> [PROBLEM] From the records below, copy out each line that has the word "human".

━━━━━━━━━━

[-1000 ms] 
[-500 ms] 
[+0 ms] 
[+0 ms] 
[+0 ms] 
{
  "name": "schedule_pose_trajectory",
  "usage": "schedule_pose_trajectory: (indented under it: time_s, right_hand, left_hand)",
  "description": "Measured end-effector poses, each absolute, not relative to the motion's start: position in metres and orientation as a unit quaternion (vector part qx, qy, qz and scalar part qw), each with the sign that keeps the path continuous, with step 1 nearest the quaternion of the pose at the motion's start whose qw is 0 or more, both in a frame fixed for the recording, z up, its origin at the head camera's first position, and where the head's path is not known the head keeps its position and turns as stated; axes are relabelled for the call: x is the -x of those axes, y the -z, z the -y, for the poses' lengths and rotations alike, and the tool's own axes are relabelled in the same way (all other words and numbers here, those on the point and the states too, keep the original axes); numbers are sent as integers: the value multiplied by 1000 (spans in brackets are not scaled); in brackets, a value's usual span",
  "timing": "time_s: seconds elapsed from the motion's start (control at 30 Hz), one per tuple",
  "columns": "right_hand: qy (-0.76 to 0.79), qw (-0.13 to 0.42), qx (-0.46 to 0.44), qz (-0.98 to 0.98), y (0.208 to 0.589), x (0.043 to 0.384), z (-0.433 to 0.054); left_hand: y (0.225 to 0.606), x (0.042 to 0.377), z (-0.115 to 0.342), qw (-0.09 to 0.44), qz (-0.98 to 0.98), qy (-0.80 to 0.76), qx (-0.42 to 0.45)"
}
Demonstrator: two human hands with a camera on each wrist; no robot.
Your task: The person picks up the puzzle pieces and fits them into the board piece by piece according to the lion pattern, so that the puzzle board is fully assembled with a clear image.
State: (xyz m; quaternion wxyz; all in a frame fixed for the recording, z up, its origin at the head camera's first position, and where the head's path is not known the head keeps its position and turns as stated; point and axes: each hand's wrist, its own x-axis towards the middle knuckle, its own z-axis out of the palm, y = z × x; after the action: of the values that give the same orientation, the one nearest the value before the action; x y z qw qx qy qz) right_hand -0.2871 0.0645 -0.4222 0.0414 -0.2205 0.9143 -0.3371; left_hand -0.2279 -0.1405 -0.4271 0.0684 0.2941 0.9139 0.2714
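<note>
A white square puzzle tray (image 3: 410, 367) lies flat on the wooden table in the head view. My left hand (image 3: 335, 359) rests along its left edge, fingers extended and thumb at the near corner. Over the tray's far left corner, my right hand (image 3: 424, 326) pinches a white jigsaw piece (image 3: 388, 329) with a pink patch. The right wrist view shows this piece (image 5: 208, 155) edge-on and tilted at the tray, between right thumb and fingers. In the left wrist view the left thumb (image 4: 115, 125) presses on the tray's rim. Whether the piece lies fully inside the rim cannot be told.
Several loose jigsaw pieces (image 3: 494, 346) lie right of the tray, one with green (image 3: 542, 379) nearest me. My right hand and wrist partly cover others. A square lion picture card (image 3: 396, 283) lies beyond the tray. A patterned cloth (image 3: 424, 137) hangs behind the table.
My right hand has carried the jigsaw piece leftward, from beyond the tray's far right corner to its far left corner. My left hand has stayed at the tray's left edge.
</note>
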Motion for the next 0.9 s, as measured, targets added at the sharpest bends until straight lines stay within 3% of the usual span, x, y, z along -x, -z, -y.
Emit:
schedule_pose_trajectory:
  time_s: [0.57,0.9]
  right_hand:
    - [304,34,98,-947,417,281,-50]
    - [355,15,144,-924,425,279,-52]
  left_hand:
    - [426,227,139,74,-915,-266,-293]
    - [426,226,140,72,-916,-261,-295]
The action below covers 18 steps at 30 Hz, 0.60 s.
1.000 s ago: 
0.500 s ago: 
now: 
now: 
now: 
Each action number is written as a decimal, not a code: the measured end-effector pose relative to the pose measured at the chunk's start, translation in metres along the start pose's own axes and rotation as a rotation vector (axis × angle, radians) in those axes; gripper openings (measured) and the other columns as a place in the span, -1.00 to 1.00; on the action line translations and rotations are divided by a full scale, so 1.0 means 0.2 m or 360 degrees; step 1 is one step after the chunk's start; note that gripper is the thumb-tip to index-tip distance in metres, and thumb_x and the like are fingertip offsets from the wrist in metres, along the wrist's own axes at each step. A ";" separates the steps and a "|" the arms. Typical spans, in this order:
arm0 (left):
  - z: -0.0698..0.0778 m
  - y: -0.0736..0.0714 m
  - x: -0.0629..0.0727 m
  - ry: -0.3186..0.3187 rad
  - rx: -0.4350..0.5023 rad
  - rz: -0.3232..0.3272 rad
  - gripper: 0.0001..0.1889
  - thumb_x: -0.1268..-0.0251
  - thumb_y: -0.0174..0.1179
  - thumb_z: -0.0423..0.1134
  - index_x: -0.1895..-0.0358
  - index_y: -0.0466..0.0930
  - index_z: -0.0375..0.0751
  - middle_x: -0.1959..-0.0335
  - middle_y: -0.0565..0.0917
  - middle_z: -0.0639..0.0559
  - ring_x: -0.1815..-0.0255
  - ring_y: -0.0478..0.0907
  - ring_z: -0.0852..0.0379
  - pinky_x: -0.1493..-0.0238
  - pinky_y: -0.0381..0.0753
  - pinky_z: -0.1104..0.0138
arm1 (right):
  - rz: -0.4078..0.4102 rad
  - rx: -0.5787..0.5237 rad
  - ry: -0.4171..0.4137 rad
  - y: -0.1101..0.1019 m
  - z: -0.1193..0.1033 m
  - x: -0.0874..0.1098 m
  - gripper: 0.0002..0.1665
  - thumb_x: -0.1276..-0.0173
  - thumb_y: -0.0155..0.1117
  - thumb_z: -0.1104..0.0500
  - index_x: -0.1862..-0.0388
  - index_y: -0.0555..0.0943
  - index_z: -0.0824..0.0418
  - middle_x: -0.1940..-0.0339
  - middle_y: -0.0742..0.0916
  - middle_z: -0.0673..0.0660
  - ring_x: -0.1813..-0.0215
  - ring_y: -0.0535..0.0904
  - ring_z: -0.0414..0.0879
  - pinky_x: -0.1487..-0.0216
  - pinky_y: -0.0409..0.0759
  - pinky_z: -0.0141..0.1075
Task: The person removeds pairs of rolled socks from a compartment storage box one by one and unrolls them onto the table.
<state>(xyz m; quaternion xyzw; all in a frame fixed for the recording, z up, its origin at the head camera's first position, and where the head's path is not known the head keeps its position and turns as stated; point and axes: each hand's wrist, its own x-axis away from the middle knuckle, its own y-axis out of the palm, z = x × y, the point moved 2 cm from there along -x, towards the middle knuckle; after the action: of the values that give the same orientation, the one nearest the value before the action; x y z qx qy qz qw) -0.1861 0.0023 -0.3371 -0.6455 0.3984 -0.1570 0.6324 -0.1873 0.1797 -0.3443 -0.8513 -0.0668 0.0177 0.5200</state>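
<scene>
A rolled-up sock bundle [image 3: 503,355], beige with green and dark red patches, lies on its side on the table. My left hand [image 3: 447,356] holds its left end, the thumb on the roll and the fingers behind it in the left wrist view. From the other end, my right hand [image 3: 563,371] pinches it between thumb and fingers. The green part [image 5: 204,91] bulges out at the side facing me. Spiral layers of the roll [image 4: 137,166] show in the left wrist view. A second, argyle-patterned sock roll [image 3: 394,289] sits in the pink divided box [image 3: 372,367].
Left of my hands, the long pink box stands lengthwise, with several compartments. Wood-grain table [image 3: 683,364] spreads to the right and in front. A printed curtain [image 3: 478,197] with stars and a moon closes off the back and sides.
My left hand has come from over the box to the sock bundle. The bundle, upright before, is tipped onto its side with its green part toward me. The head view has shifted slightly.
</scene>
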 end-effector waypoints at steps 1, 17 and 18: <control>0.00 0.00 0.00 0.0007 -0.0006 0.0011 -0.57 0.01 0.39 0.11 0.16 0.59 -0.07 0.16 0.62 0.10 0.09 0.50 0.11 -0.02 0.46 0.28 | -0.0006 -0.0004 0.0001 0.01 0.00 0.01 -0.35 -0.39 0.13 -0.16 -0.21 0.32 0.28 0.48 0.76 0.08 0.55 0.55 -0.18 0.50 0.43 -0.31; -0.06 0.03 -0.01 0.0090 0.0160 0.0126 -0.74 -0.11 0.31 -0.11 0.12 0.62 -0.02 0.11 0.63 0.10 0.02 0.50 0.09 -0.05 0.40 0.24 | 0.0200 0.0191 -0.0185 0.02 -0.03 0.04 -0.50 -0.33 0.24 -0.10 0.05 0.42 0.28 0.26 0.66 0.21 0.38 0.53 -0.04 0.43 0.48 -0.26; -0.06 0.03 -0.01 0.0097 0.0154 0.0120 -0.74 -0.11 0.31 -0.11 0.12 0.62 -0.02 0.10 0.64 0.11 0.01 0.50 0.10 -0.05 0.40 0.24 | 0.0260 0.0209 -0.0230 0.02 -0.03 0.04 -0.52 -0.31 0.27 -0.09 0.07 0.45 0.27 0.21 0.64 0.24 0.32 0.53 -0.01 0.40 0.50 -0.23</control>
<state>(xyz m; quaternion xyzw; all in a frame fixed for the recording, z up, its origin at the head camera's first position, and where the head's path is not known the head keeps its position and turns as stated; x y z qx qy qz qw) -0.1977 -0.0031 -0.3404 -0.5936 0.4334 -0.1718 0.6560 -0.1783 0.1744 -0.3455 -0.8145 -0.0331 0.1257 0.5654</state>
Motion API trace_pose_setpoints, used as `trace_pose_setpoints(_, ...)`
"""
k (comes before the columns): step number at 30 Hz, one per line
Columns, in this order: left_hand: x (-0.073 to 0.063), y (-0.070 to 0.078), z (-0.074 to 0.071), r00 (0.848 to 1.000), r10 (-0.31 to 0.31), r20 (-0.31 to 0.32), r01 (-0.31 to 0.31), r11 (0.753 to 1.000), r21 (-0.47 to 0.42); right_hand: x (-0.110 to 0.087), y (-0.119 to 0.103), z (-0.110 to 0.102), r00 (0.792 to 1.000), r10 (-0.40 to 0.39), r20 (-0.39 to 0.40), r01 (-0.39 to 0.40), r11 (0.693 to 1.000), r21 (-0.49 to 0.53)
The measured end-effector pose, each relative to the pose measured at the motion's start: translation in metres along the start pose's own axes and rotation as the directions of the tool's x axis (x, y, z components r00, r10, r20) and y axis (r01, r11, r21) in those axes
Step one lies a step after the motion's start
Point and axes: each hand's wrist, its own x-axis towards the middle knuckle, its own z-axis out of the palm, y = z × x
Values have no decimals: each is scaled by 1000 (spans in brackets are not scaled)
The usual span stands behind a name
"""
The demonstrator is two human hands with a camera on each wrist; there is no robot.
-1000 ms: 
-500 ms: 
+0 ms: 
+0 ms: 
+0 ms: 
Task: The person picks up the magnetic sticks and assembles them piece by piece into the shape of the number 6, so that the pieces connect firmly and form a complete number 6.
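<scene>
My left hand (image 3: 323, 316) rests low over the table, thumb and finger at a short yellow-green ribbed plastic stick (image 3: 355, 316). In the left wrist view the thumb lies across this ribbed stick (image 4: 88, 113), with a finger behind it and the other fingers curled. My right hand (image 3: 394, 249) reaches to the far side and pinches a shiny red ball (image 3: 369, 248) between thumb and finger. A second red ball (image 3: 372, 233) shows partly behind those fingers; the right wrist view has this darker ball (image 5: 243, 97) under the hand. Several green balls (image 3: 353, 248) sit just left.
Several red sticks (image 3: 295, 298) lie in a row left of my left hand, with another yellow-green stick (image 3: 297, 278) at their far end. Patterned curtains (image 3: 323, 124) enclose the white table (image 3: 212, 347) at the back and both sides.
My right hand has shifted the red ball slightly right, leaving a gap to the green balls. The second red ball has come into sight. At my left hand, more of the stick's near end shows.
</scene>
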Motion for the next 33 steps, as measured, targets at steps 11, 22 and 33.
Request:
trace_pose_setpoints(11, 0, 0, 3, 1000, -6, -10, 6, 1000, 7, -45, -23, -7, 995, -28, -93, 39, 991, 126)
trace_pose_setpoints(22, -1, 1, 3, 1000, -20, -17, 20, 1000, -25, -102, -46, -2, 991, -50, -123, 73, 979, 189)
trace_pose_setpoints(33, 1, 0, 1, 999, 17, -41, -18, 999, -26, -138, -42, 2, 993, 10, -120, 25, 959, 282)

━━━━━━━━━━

> [ANSWER SECTION]
Demonstrator: two human hands with a camera on each wrist; no robot.
The demonstrator is two human hands with a camera on each wrist; there is no robot.

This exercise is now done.